In [11]: s = pslist.Get(pslist.Schema.SIZE)                             (4)

In [12]: print type(s)                                                  (5)
<class 'grr.lib.aff4.RDFInteger'>

In [13]: print s                                                        (6)
4938

In [14]: print s.age                                                    (7)
2012-05-21 14:48:20

In [15]: for s in pslist.GetValuesForAttribute(pslist.Schema.SIZE):     (8)
   ....:     print s, s.age
4938 2012-05-21 14:48:20
4832 2012-05-21 14:20:30
4938 2012-05-21 13:53:05

We have asked the aff4 factory to open the AFF4 object located at the unique location of aff4:/C.d74adcb3bef6a388/devices/memory/pslist for reading. The factory will now go to the data store, and retrieve all the attributes which comprise this object. We also indicate that we wish to examine all versions of all attributes on this object.
We receive back an AFF4 object of type AFF4MemoryStream. This is a stream (i.e. it contains data) which stores all its content in memory.
Since it is a stream, it also implements the stream interface (i.e. supports reading and seeking). Reading this stream gives back the results from running Volatility’s pslist against the memory of the client.
The SIZE attribute is attached to the stream and indicates how much data is contained in the stream. Using the Get() interface we retrieve the most recent one.
The attribute is strongly typed, and it is an instance of an RDFInteger.
The RDFInteger is able to stringify itself sensibly.
All attributes carry the timestamp when they were created. The last time the SIZE attribute was updated was when the object was written to last.
We can now retrieve all versions of this attribute - The pslist flow was run on this client 3 times at different dates. Each time the data is different.

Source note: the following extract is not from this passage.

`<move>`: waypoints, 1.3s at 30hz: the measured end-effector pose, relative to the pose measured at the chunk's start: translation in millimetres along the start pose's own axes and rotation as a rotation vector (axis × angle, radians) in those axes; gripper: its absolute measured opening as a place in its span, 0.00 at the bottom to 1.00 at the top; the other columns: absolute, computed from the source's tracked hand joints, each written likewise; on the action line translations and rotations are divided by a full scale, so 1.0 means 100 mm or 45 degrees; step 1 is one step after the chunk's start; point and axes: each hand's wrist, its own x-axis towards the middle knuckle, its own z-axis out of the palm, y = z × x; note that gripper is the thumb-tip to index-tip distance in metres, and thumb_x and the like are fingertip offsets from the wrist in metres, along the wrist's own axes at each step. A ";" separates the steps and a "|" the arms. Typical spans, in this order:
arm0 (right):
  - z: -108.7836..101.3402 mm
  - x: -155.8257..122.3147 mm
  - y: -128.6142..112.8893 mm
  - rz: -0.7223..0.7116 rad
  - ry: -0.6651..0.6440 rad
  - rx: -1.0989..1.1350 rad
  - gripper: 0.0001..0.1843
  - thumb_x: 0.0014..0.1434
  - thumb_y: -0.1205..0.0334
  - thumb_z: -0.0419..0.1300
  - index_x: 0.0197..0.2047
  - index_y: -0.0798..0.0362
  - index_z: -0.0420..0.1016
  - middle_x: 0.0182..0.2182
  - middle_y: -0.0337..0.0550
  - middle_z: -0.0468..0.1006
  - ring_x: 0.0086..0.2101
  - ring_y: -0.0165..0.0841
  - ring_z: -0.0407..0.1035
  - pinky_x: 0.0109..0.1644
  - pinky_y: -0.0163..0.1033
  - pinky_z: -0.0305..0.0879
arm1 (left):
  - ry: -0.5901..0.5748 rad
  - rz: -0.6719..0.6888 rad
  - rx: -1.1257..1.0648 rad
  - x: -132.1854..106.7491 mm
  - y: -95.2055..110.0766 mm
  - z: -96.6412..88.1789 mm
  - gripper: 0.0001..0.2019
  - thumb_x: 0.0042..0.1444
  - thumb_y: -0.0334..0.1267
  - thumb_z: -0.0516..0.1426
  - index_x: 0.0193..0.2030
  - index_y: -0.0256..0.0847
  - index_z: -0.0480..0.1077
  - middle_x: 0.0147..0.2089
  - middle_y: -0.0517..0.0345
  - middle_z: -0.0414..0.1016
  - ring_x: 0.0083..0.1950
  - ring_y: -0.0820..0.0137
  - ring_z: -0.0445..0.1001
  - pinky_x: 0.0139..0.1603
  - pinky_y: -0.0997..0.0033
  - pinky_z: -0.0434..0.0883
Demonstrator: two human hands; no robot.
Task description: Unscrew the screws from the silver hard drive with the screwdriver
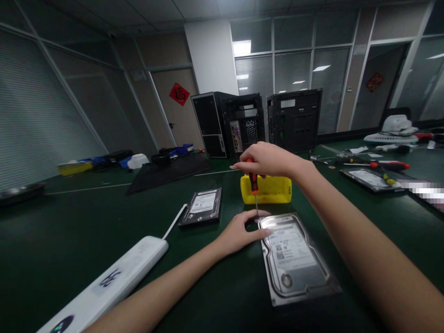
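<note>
A silver hard drive [294, 261] lies label up on the green table in front of me. My left hand [243, 231] grips its far left corner, thumb on top and fingers at the far edge. Above that corner my right hand [265, 159] is closed around the red and black handle of a screwdriver [254, 182]. The screwdriver stands upright, its shaft pointing down at the drive's corner; its tip is too small to make out. Just behind the drive sits a yellow bin [270, 190].
Left of the drive lies a second hard drive [203, 206] and a white power strip [128, 268]. Computer cases [294, 118] stand at the back. On the right are another hard drive [369, 178], red-handled pliers [390, 165] and a white helmet-like object [397, 125].
</note>
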 end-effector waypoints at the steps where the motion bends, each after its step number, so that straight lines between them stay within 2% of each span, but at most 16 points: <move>1: 0.00 0.00 -0.01 0.019 0.001 -0.010 0.27 0.58 0.43 0.47 0.29 0.58 0.75 0.21 0.44 0.73 0.19 0.25 0.62 0.26 0.33 0.52 | 0.000 -0.002 0.000 0.00 0.00 0.00 0.22 0.52 0.48 0.59 0.53 0.44 0.67 0.53 0.56 0.71 0.54 0.62 0.67 0.56 0.62 0.62; 3: -0.01 0.00 -0.02 0.046 0.006 -0.021 0.31 0.57 0.39 0.46 0.26 0.59 0.74 0.21 0.46 0.73 0.19 0.26 0.62 0.24 0.33 0.51 | -0.001 -0.008 -0.001 0.00 0.00 0.00 0.22 0.52 0.48 0.58 0.53 0.44 0.67 0.53 0.56 0.71 0.54 0.62 0.67 0.56 0.62 0.62; 5: -0.02 -0.01 -0.04 0.055 0.006 -0.022 0.32 0.58 0.40 0.43 0.24 0.59 0.72 0.22 0.47 0.73 0.19 0.27 0.61 0.24 0.33 0.50 | -0.004 -0.011 -0.004 0.00 0.00 0.00 0.23 0.52 0.49 0.58 0.53 0.43 0.67 0.53 0.55 0.71 0.54 0.62 0.67 0.56 0.62 0.62; 9: -0.05 -0.01 -0.06 0.025 -0.053 0.000 0.23 0.61 0.55 0.43 0.27 0.57 0.73 0.26 0.46 0.75 0.22 0.29 0.64 0.26 0.33 0.52 | 0.001 -0.008 -0.005 0.00 -0.01 0.00 0.23 0.51 0.49 0.59 0.53 0.42 0.67 0.53 0.54 0.71 0.54 0.61 0.68 0.56 0.61 0.62; 12: -0.05 -0.01 -0.06 -0.017 -0.054 -0.028 0.19 0.60 0.59 0.43 0.32 0.55 0.74 0.32 0.47 0.77 0.29 0.32 0.68 0.30 0.34 0.54 | 0.007 -0.002 -0.007 0.00 0.00 0.00 0.23 0.52 0.49 0.58 0.53 0.42 0.67 0.53 0.55 0.71 0.54 0.61 0.68 0.56 0.62 0.63; 15: -0.05 0.00 -0.03 0.005 -0.036 -0.111 0.20 0.61 0.57 0.43 0.34 0.55 0.74 0.34 0.47 0.77 0.32 0.35 0.69 0.32 0.35 0.54 | 0.004 -0.006 -0.001 0.00 0.01 0.00 0.23 0.51 0.49 0.58 0.53 0.42 0.67 0.53 0.54 0.71 0.54 0.60 0.68 0.55 0.62 0.63; 19: -0.05 0.01 0.00 0.071 -0.041 -0.115 0.25 0.62 0.49 0.42 0.31 0.55 0.75 0.31 0.48 0.77 0.29 0.34 0.67 0.30 0.35 0.53 | 0.007 -0.014 0.003 0.00 0.01 0.00 0.23 0.51 0.49 0.58 0.53 0.43 0.67 0.53 0.55 0.71 0.54 0.60 0.68 0.55 0.61 0.63; 22: -0.05 0.00 0.00 0.107 -0.046 -0.045 0.30 0.58 0.39 0.44 0.29 0.56 0.75 0.28 0.48 0.76 0.25 0.31 0.65 0.29 0.34 0.53 | 0.005 -0.018 -0.001 0.00 0.01 0.00 0.23 0.51 0.49 0.58 0.53 0.43 0.67 0.53 0.55 0.71 0.54 0.61 0.68 0.55 0.61 0.63; 25: -0.05 -0.01 -0.02 0.113 -0.040 0.024 0.33 0.55 0.36 0.45 0.29 0.57 0.75 0.26 0.47 0.76 0.22 0.28 0.63 0.27 0.34 0.53 | 0.004 -0.010 -0.002 0.01 0.00 0.00 0.23 0.52 0.49 0.58 0.53 0.43 0.67 0.53 0.54 0.71 0.54 0.61 0.68 0.56 0.61 0.62; 28: -0.04 -0.01 -0.04 0.109 0.017 -0.016 0.33 0.54 0.37 0.47 0.28 0.59 0.76 0.25 0.48 0.75 0.21 0.27 0.62 0.26 0.34 0.53 | 0.001 -0.003 -0.006 0.00 0.00 0.00 0.23 0.52 0.49 0.58 0.53 0.43 0.67 0.53 0.54 0.71 0.54 0.61 0.67 0.56 0.61 0.62; 31: -0.03 -0.01 -0.03 0.063 0.022 -0.001 0.30 0.58 0.42 0.47 0.29 0.59 0.77 0.25 0.49 0.76 0.22 0.27 0.63 0.27 0.33 0.54 | 0.005 -0.014 0.000 0.00 0.01 0.00 0.23 0.52 0.49 0.58 0.53 0.43 0.67 0.54 0.55 0.70 0.55 0.60 0.67 0.56 0.61 0.62; 35: 0.00 0.01 -0.02 -0.050 0.022 0.038 0.21 0.60 0.50 0.48 0.36 0.56 0.77 0.28 0.46 0.77 0.25 0.27 0.66 0.29 0.32 0.55 | 0.001 -0.027 0.007 -0.01 0.01 0.00 0.23 0.51 0.50 0.58 0.53 0.44 0.67 0.54 0.55 0.70 0.55 0.61 0.67 0.56 0.62 0.62; 37: 0.01 0.01 -0.01 -0.046 0.047 -0.029 0.21 0.60 0.50 0.49 0.36 0.55 0.77 0.29 0.46 0.77 0.26 0.28 0.67 0.30 0.33 0.56 | -0.001 -0.029 0.007 -0.01 0.02 0.00 0.23 0.51 0.50 0.58 0.53 0.44 0.67 0.54 0.55 0.70 0.54 0.61 0.67 0.55 0.62 0.62; 39: 0.01 0.02 -0.01 0.005 0.055 -0.108 0.25 0.60 0.46 0.48 0.32 0.56 0.78 0.27 0.47 0.77 0.26 0.30 0.67 0.29 0.34 0.55 | 0.000 -0.030 0.006 -0.01 0.02 0.00 0.23 0.51 0.50 0.58 0.53 0.44 0.67 0.54 0.55 0.70 0.54 0.60 0.67 0.55 0.61 0.62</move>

The data store abstraction

To illustrate how AFF4 objects are stored in the data store, I’ll show how an example object looks like in its serialized form. Here is a little code snippet, similar to the client we define in

https://github.com/google/grr/blob/master/lib/aff4_objects/aff4_grr.py

class VFSGRRClient(standard.VFSDirectory):
  """A Remote client."""

  class SchemaCls(standard.VFSDirectory.SchemaCls):
    """The schema for the client."""
    HOSTNAME = aff4.Attribute("metadata:hostname", rdfvalue.RDFString,
                              "Hostname of the host.", "Host",
                              index=client_index)
    INSTALL_DATE = aff4.Attribute("metadata:install_date", rdfvalue.RDFDatetime,
                                  "Install Date.", "Install")
    CLIENT_INFO = aff4.Attribute(
        "metadata:ClientInfo", rdfvalue.ClientInformation,
        "GRR client information", "GRR client", default="")
    PING = aff4.Attribute("metadata:ping", rdfvalue.RDFDatetime,
                          "The last time the server heard from this client.",
                          "LastCheckin", versioned=False, default=0)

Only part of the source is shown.